E’ innegabile che la chiesa, da noi, vede sempre più perdere la sua capacità di incidere nella vita della società, a causa della progressiva riduzione numerica dei praticanti e, ancora di più, del suo chiudersi nell’ambito del sacro e del devozionale.
Oggi è sempre più consistente il pericolo di disumanizzazione insito nella secolarizzazione di stampo economicista che, da una parte, produce forti sperequazioni ed esclusioni, e, dall’altra, tendendo quasi esclusivamente al profitto e al consumo, riduce l’uomo a “merce”.
Queste culture considerano la fede come fatto personale e privato, la riducono all’ambito spirituale e intimo, favoriscono la sua riduzione a “fuga dal mondo”, che viene sempre più considerato da molti credenti una realtà negativa con la quale non bisogna contaminarsi. Si pensa di preservare, così, la fede dalle interferenze negative del mondo.

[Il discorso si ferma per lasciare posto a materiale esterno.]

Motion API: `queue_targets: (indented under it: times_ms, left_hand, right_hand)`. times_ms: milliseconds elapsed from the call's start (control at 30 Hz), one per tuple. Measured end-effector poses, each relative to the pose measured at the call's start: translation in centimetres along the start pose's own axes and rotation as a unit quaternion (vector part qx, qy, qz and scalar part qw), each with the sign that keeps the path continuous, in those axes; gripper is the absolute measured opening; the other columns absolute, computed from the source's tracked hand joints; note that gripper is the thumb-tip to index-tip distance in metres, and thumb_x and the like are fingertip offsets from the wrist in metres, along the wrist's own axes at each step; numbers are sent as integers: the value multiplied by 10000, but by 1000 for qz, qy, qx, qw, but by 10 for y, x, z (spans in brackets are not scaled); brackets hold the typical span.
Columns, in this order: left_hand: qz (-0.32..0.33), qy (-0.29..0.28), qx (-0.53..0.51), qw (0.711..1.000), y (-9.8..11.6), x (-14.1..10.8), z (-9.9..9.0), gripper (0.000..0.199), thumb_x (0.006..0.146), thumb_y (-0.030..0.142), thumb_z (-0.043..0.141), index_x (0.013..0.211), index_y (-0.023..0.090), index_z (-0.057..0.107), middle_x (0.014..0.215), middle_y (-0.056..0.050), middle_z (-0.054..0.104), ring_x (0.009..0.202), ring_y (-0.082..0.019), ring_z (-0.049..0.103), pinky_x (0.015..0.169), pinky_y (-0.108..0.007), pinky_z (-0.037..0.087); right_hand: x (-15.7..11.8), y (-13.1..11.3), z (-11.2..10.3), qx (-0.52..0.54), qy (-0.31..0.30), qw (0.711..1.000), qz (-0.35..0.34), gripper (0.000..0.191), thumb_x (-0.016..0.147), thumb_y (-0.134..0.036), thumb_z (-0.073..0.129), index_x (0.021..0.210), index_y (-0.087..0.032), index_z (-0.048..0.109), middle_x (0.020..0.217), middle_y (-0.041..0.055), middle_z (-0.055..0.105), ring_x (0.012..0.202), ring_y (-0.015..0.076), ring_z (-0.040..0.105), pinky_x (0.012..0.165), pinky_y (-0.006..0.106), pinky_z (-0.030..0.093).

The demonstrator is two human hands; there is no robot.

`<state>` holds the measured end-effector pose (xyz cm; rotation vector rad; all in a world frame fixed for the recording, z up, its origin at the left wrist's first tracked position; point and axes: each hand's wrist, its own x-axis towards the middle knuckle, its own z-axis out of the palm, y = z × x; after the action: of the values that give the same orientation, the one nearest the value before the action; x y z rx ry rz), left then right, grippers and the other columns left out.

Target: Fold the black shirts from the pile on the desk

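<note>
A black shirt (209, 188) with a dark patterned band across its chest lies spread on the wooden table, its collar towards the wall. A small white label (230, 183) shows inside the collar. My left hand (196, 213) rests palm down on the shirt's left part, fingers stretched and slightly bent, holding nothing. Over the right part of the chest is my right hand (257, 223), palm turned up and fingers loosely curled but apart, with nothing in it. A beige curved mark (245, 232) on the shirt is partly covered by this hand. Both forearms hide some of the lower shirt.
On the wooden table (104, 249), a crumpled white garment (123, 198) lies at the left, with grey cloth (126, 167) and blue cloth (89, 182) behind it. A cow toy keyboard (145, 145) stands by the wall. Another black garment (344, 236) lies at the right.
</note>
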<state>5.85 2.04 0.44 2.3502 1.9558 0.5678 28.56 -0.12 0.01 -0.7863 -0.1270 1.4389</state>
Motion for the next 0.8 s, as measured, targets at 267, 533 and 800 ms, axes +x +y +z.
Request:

Ma proprio il vangelo di oggi dice che i cristiani sono “sale della terra e luce del mondo”, proponendo la necessità di una relazione tra credenti e mondo, al quale i cristiani sono chiamati a portare il loro contributo di bene, pena la loro inutilità.
Si può uscire da questa situazione improduttiva per la chiesa attraverso un ritorno all’ascolto e alla comprensione del messaggio evangelico nella sua integralità e attraverso una visione realistica della storia, non ispirata al rifiuto e alla condanna, ma ad una considerazione positiva, come tempo di Dio e della salvezza a cui anche i credenti offrono. con generosità e con gioia, il proprio apporto.
E’ necessario promuovere nuove figure di credenti e di “fedeli laici”, aperti alla realtà, rispettosi dell’autonomia della politica, e, al tempo stesso, desiderosi di offrire alla comunità umana il proprio contributo di valori utili alla promozione umana e al bene comune. Non basta la “presenza” dei cristiani in politica, che porta con sé il rischio dell’integralismo; è necessaria anche la loro capacità di dialogo e di mediazione etica. Il nostro tempo è caratterizzato da una profonda crisi dei valori e dall’urgenza di una loro ridefinizione per ridare credibilità alla politica, e, se si vuole conferire al vangelo una effettiva incidenza storica, dare spazio ai valori evangelici, creduti, testimoniati e proposti da fedeli laici e comunità che continuamente si nutrono e si sostengono con la parola di Dio e la partecipazione sacramentale e relazionale alla vita della comunità.